> [Task brief]: Reply with each record repeated exactly.

> [Provided entries]:
═══

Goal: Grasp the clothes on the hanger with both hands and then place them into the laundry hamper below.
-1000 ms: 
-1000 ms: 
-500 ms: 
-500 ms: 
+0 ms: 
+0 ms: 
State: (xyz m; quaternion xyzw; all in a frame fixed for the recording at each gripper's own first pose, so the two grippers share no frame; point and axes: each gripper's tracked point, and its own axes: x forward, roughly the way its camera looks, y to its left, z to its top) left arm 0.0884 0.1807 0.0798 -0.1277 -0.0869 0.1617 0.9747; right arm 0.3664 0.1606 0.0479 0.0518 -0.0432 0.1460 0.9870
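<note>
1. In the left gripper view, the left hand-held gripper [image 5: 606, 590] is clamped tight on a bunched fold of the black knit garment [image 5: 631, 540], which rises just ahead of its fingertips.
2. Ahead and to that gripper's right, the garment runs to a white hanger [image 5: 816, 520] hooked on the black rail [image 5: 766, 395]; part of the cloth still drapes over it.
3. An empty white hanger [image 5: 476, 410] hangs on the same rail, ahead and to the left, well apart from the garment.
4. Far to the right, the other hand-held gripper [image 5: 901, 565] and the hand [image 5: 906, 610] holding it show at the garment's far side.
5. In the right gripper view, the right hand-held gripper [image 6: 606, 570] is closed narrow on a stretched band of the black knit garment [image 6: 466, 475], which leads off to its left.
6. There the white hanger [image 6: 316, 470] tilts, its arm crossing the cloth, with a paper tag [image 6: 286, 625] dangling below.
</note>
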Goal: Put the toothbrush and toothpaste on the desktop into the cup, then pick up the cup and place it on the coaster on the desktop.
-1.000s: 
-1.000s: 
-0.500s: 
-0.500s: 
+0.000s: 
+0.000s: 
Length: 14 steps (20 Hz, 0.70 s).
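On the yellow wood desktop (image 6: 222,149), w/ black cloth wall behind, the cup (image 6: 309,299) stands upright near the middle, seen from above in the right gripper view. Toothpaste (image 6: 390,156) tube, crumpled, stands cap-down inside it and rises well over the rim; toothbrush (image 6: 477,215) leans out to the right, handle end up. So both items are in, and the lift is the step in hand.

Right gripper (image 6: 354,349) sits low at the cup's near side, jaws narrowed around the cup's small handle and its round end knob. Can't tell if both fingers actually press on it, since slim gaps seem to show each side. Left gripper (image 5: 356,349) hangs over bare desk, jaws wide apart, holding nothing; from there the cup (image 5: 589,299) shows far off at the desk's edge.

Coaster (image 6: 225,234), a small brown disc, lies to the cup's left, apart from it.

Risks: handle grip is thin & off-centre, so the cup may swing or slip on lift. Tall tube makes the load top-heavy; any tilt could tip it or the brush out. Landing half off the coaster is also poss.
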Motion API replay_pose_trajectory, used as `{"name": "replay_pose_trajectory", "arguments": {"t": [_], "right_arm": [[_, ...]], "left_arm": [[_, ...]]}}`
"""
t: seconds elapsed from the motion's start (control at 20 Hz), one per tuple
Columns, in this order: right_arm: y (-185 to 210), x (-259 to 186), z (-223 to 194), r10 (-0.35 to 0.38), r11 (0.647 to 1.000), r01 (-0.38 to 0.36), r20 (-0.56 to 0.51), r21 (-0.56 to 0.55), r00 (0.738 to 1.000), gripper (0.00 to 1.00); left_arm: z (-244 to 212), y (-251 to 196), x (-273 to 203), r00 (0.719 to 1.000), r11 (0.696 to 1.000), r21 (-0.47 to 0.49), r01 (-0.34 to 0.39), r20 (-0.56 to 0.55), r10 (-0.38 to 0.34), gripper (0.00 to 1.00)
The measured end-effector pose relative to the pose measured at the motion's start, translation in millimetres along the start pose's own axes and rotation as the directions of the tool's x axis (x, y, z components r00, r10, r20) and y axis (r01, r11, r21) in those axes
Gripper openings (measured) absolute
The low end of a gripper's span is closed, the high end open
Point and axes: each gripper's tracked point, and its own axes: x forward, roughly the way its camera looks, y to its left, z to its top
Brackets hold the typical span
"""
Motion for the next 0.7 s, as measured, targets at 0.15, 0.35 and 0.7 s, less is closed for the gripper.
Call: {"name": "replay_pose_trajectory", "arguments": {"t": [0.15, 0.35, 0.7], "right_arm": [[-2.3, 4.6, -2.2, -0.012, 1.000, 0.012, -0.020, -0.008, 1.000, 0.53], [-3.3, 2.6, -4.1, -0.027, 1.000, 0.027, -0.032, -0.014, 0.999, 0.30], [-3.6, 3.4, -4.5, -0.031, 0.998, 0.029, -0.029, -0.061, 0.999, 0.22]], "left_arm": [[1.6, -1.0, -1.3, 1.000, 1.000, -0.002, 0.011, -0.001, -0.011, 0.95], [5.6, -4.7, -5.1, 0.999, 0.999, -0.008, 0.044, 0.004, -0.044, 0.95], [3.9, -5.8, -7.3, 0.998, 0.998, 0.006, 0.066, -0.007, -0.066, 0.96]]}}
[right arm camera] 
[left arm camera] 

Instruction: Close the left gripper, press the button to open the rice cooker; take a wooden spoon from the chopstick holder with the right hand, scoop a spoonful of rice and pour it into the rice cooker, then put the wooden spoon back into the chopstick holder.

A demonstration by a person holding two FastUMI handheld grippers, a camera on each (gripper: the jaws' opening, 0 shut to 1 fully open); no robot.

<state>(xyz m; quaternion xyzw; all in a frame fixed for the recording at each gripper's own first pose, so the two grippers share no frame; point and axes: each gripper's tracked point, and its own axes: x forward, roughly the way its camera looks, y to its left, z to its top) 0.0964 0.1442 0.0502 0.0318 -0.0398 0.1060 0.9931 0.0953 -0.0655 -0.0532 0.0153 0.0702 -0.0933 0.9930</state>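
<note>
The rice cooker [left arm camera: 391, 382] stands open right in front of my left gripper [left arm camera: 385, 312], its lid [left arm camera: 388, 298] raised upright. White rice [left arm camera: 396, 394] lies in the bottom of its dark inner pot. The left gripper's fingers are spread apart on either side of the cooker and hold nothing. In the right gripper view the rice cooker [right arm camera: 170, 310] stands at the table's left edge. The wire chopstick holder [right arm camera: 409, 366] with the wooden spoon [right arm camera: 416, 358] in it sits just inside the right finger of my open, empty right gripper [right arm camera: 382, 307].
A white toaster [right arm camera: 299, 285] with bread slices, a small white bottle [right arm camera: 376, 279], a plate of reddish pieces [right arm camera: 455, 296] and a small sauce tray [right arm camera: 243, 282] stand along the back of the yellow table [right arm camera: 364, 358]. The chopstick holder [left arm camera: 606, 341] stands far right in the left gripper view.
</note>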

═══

> [Reply to the task]:
Goal: Grasp the clothes on the hanger with both hands and then place them into the laundry hamper below.
-1000 ms: 
-1000 ms: 
-500 ms: 
-500 ms: 
+0 ms: 
+0 ms: 
State: (xyz m; quaternion xyzw; all in a frame fixed for the recording at each gripper's own first pose, so the two grippers share no frame; point and axes: each gripper's tracked point, and its own axes: x forward, roughly the way its camera looks, y to its left, z to its top) left arm 0.0884 0.1807 0.0798 -0.1277 -0.0869 0.1617 0.9747; right arm 0.3664 0.1606 0.0479 0.0518 -0.0432 0.1460 0.9870
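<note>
1. In the left gripper view, the left hand-held gripper [image 5: 606, 590] is clamped tight on a bunched fold of the black knit garment [image 5: 631, 540], which rises just ahead of its fingertips.
2. Ahead and to that gripper's right, the garment runs to a white hanger [image 5: 816, 520] hooked on the black rail [image 5: 766, 395]; part of the cloth still drapes over it.
3. An empty white hanger [image 5: 476, 410] hangs on the same rail, ahead and to the left, well apart from the garment.
4. Far to the right, the other hand-held gripper [image 5: 901, 565] and the hand [image 5: 906, 610] holding it show at the garment's far side.
5. In the right gripper view, the right hand-held gripper [image 6: 606, 570] is closed narrow on a stretched band of the black knit garment [image 6: 466, 475], which leads off to its left.
6. There the white hanger [image 6: 316, 470] tilts, its arm crossing the cloth, with a paper tag [image 6: 286, 625] dangling below.
</note>
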Goal: Put the toothbrush and toothpaste on the desktop into the cup, then pick up the cup and place it on the coaster on the desktop.
-1.000s: 
-1.000s: 
-0.500s: 
-0.500s: 
+0.000s: 
+0.000s: 
Length: 14 steps (20 Hz, 0.70 s).
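On the yellow wood desktop (image 6: 222,149), w/ black cloth wall behind, the cup (image 6: 309,299) stands upright near the middle, seen from above in the right gripper view. Toothpaste (image 6: 390,156) tube, crumpled, stands cap-down inside it and rises well over the rim; toothbrush (image 6: 477,215) leans out to the right, handle end up. So both items are in, and the lift is the step in hand.

Right gripper (image 6: 354,349) sits low at the cup's near side, jaws narrowed around the cup's small handle and its round end knob. Can't tell if both fingers actually press on it, since slim gaps seem to show each side. Left gripper (image 5: 356,349) hangs over bare desk, jaws wide apart, holding nothing; from there the cup (image 5: 589,299) shows far off at the desk's edge.

Coaster (image 6: 225,234), a small brown disc, lies to the cup's left, apart from it.

Risks: handle grip is thin & off-centre, so the cup may swing or slip on lift. Tall tube makes the load top-heavy; any tilt could tip it or the brush out. Landing half off the coaster is also poss.
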Motion API replay_pose_trajectory, used as `{"name": "replay_pose_trajectory", "arguments": {"t": [_], "right_arm": [[_, ...]], "left_arm": [[_, ...]]}}`
"""
t: seconds elapsed from the motion's start (control at 20 Hz), one per tuple
Columns, in this order: right_arm: y (-185 to 210), x (-259 to 186), z (-223 to 194), r10 (-0.35 to 0.38), r11 (0.647 to 1.000), r01 (-0.38 to 0.36), r20 (-0.56 to 0.51), r21 (-0.56 to 0.55), r00 (0.738 to 1.000), gripper (0.00 to 1.00); left_arm: z (-244 to 212), y (-251 to 196), x (-273 to 203), r00 (0.719 to 1.000), r11 (0.696 to 1.000), r21 (-0.47 to 0.49), r01 (-0.34 to 0.39), r20 (-0.56 to 0.55), r10 (-0.38 to 0.34), gripper (0.00 to 1.00)
The measured end-effector pose relative to the pose measured at the motion's start, translation in millimetres along the start pose's own axes and rotation as the directions of the tool's x axis (x, y, z components r00, r10, r20) and y axis (r01, r11, r21) in those axes
Gripper openings (measured) absolute
The low end of a gripper's span is closed, the high end open
Point and axes: each gripper's tracked point, and its own axes: x forward, roughly the way its camera looks, y to its left, z to its top
Brackets hold the typical span
"""
Motion for the next 0.7 s, as measured, targets at 0.15, 0.35 and 0.7 s, less is closed for the gripper.
Call: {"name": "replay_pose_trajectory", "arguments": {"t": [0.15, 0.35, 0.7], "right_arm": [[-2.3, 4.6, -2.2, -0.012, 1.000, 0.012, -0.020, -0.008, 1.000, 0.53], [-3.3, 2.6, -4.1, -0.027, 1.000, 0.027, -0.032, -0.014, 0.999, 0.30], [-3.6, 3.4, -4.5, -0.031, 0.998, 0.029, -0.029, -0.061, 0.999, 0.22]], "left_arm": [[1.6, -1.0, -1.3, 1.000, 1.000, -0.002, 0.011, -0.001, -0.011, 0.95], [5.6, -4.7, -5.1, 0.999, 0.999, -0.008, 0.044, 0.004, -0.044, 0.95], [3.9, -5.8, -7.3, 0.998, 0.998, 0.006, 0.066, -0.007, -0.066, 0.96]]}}
[right arm camera] 
[left arm camera] 

Instruction: Close the left gripper, press the button to open the rice cooker; take a wooden spoon from the chopstick holder with the right hand, scoop a spoonful of rice and pour it into the rice cooker, then put the wooden spoon back into the chopstick holder.

A demonstration by a person holding two FastUMI handheld grippers, a camera on each (gripper: the jaws' opening, 0 shut to 1 fully open); no robot.

<state>(xyz m; quaternion xyzw; all in a frame fixed for the recording at each gripper's own first pose, so the two grippers share no frame; point and axes: each gripper's tracked point, and its own axes: x forward, roughly the way its camera looks, y to its left, z to its top) 0.0964 0.1442 0.0502 0.0318 -0.0398 0.1060 0.9931 0.0953 -0.0655 -0.0532 0.0153 0.0702 -0.0933 0.9930</state>
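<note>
The rice cooker [left arm camera: 391, 382] stands open right in front of my left gripper [left arm camera: 385, 312], its lid [left arm camera: 388, 298] raised upright. White rice [left arm camera: 396, 394] lies in the bottom of its dark inner pot. The left gripper's fingers are spread apart on either side of the cooker and hold nothing. In the right gripper view the rice cooker [right arm camera: 170, 310] stands at the table's left edge. The wire chopstick holder [right arm camera: 409, 366] with the wooden spoon [right arm camera: 416, 358] in it sits just inside the right finger of my open, empty right gripper [right arm camera: 382, 307].
A white toaster [right arm camera: 299, 285] with bread slices, a small white bottle [right arm camera: 376, 279], a plate of reddish pieces [right arm camera: 455, 296] and a small sauce tray [right arm camera: 243, 282] stand along the back of the yellow table [right arm camera: 364, 358]. The chopstick holder [left arm camera: 606, 341] stands far right in the left gripper view.
</note>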

That is the complete answer to the exercise.